El tercer modelo genera un tipo de ideología que se convirtió en el blanco favorito de Polanyi, el economicismo, que corresponde a la “economía formal”. Lo económico es el centro de la vida social hasta el punto de convertirse en un fin en sí mismo. Goza de autonomía frente a otros ámbitos de la vida humana; es decir, se le trata como si pudiera aislarse de lo político, lo social, lo cultural... Cuando escuchamos a alguien hablando de una reforma económicamente “necesaria”, suplicando no “politizar” el asunto, está pensando desde la economía formal, pues concibe a la economía como algo que se puede aislar de todo lo demás. El objetivo primordial, según esta concepción, es el equilibrio de los mercados –que los liberales suelen confundir con la economía misma.

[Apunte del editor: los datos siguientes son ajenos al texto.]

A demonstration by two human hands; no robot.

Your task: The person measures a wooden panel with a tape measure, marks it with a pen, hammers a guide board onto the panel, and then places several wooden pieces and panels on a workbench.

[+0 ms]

El economicismo también afirma que la escasez es un factor natural y no institucionalmente creado, que el hombre posee deseos infinitos y que el acceso a los recursos para satisfacerlos está concentrado en unos cuantos propietarios. Esta idea de los deseos humanos es el corolario de la revolución en la producción, en la que, junto con las mejoras productivas, los avances tecnológicos y los nuevos métodos de organización, surge la ilusión de que cualquier deseo puede ser satisfecho y por lo mismo, ¿por qué no tener todo tipo de necesidades?
El monopolio radical del mercado alcanzó un punto crítico en el siglo XIX cuando el trabajo, la producción y la tierra se convirtieron en mercancías. Estos factores, debido a su importancia, solían estar al margen del mercado pero, con el nuevo modelo, quedaron a merced de grandes corporaciones. En lugar de la responsabilidad que el maestro tenía con el aprendiz surgió un intercambio económico, en el cual la obligación del patrón se limitaba a pagar el sueldo (si éste era insuficiente para subsistir, no era problema del patrón).
Polanyi describió a los propietarios de las grandes empresas y a los participantes de las “altas finanzas” del siglo XIX como esa élite que se beneficiaba de la mercantilización de los alimentos, la ropa, el transporte, el crédito..., pero que no tenía ningún interés en el bienestar de la sociedad.